Capturing Drupal7 DOM content before page load for comparison
- by ehime
We have an MU (Multisite) installation of Drupal7 here at work, and are trying to
temporarily hold back the swarm of bots we receive until we get a chance to load our
content. I wrote a quick and and dirty script to send 503 headers if we find a certain
criteria in Xpath (This can ALSO be done as a strpos/preg_match if DOM is not formed).
In order to get the ball rolling though I need to figure out how to either
A) Hijack the Drupal7 bootstrap and pull all content through this filter below
B) ob_flush content through the filter before content is loaded
The issue that I am having is figuring out exactly where I can catch the content
at? I thought that index.php in Drupal7 would be the suspect, but I'm a little
confused as to where or how I should capture the contents.

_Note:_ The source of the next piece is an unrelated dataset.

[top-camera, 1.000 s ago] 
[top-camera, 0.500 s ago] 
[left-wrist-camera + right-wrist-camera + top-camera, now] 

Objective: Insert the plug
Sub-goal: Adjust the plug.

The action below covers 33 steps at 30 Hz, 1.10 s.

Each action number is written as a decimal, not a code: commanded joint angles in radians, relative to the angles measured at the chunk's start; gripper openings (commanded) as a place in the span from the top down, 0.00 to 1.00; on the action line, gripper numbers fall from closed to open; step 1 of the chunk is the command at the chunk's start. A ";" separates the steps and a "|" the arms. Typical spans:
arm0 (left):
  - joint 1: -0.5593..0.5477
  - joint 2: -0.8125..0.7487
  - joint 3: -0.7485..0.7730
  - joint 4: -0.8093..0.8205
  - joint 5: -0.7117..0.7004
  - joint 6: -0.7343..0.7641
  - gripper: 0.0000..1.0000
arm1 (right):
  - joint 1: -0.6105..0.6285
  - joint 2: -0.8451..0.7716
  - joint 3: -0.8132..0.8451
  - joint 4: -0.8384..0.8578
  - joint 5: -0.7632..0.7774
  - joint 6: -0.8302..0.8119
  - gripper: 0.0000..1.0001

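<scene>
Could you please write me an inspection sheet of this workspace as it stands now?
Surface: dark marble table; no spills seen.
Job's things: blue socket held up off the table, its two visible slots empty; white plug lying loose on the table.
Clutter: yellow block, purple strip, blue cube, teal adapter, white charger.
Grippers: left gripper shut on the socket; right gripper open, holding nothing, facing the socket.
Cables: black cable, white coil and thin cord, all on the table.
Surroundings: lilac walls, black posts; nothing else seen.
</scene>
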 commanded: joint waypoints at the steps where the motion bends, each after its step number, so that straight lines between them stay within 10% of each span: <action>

Here's the script,
and hopefully someone can point me in the right direction.
//error_reporting(-1);
/* start query */
$dom = new DOMDocument;
$dom->preserveWhiteSpace = false;
$dom->Load($_SERVER['PHP_SELF']);
$xpath = new DOMXPath($dom);
//if this exists we aren't ready to be read by bots
$query = $xpath->query(".//*[@id='block-views-about-this-site-block']/div/div/div");
//or $query = 'klat-badge'; //if this is a string not DOM
/* end query */
if(strpos($query) !== false) {
//require banlist
require('botlist.php');
$str = strtolower('/'.implode('|', array_unique($list)).'/i');
if(preg_match($str, strtolower($_SERVER['HTTP_USER_AGENT']))) {
//so tell bots we're broken
header('HTTP/1.1 503 Service Temporarily Unavailable');
header('Status: 503 Service Temporarily Unavailable');
exit;
}
}